Instructions to follow ▸ Every line in the data below that includes "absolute" belongs in the answer, copied as it stands.

====

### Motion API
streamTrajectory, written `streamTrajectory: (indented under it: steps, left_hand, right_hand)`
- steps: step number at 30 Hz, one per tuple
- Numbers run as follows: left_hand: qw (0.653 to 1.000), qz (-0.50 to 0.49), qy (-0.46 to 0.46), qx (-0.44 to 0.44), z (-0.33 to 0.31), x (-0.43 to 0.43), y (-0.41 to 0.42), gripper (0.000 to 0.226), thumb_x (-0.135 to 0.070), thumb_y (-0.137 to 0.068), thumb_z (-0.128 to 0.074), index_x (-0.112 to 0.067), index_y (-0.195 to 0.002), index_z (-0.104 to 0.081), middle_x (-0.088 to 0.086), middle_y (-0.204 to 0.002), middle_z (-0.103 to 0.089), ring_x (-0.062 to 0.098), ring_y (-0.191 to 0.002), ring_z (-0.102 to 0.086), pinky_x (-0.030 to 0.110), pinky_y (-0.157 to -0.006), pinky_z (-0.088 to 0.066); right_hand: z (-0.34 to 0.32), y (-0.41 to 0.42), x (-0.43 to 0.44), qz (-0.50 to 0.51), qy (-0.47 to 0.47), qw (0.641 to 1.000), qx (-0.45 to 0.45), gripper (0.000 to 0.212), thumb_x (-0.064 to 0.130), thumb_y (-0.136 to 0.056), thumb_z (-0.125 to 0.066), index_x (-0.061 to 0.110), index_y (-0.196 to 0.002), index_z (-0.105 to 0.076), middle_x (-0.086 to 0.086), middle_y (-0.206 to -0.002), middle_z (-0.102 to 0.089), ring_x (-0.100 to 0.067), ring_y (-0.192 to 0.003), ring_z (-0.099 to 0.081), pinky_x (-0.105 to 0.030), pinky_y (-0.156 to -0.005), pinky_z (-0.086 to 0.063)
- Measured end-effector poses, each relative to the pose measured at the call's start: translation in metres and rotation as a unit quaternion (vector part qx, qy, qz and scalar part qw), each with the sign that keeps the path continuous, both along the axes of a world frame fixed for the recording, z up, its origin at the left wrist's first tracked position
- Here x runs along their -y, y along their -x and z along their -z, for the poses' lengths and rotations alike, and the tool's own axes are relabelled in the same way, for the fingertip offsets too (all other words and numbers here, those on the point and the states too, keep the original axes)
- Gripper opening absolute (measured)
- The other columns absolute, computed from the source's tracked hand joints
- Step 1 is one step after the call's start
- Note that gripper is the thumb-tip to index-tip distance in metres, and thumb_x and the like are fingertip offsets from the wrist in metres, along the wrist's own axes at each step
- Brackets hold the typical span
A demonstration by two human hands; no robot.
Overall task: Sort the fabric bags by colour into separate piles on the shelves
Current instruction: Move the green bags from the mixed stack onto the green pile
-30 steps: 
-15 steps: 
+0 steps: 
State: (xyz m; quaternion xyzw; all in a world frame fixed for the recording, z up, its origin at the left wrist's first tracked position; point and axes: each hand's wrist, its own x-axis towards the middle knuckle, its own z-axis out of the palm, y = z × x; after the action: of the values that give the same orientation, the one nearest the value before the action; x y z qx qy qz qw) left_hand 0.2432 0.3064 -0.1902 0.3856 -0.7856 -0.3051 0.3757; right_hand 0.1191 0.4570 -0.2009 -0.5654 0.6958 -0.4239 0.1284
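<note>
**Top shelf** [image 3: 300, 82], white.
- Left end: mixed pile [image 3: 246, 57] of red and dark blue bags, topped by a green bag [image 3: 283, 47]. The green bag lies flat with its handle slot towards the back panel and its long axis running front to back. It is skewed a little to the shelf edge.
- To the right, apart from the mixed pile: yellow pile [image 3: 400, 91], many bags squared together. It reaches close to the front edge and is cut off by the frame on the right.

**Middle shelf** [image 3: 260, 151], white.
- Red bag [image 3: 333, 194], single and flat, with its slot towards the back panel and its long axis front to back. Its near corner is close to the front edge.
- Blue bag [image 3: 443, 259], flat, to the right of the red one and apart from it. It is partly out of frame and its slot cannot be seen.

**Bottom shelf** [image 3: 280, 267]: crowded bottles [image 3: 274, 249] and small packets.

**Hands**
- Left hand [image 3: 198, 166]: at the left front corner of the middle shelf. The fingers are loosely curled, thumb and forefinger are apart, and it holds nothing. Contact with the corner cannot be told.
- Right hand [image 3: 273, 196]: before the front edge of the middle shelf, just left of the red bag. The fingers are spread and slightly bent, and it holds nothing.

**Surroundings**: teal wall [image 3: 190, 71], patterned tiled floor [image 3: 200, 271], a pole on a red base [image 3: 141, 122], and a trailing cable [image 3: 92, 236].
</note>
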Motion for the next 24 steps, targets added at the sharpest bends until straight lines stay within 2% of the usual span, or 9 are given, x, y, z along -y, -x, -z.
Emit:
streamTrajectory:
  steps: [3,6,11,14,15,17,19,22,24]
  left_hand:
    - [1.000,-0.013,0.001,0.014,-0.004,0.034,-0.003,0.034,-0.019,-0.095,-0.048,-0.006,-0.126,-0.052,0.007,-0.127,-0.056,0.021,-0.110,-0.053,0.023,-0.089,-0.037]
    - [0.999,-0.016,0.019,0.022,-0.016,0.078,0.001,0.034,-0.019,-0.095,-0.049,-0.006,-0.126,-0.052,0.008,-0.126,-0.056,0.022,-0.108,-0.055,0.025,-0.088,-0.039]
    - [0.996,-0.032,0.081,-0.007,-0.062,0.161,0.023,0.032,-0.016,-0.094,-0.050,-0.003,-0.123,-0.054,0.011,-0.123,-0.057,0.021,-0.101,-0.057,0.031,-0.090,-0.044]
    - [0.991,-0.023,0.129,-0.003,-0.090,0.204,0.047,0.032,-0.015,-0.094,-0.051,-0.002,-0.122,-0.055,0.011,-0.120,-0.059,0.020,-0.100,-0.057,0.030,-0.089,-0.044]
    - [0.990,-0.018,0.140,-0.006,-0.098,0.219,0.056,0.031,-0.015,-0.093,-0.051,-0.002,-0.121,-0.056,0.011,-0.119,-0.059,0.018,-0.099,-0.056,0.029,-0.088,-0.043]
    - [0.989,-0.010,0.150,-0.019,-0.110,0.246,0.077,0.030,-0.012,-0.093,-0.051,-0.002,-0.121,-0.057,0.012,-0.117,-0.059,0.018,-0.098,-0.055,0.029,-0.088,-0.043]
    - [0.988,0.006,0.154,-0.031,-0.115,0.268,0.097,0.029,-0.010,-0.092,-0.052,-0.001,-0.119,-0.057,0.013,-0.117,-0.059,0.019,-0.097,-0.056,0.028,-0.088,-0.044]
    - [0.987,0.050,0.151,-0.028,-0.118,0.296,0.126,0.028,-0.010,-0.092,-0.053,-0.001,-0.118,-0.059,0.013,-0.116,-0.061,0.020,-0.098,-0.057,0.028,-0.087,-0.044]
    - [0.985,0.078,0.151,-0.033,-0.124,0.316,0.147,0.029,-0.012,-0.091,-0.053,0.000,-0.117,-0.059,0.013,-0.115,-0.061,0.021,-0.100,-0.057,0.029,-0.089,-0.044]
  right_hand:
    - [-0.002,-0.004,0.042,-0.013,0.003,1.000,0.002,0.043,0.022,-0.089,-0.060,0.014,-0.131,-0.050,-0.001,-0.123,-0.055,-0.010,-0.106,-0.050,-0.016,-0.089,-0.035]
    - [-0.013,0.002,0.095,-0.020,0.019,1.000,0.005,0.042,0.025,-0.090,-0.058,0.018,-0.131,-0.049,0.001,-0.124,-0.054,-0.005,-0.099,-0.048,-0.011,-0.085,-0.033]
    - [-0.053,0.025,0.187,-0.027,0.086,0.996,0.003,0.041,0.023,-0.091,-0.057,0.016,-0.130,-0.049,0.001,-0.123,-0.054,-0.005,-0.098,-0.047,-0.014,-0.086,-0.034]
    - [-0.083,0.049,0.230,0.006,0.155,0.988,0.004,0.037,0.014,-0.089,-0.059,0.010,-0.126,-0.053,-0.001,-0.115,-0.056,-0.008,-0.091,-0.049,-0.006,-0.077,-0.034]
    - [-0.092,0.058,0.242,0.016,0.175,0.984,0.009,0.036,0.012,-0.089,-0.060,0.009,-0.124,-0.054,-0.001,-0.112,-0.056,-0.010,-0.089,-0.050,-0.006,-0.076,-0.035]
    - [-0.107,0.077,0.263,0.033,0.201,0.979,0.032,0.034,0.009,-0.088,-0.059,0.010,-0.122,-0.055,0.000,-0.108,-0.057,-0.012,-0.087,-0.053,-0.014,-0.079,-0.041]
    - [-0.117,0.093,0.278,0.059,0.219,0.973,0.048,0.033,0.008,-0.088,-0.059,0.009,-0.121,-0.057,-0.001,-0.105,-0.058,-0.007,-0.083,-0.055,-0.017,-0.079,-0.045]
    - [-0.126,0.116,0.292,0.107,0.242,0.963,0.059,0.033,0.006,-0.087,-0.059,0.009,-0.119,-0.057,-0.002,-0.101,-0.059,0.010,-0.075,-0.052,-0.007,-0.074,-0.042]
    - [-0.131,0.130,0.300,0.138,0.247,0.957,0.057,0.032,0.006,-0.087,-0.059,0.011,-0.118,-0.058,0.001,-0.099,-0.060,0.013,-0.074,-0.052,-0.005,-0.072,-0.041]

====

Problem solution ▸
- Gripper opening absolute (measured)
- The other columns absolute, computed from the source's tracked hand joints

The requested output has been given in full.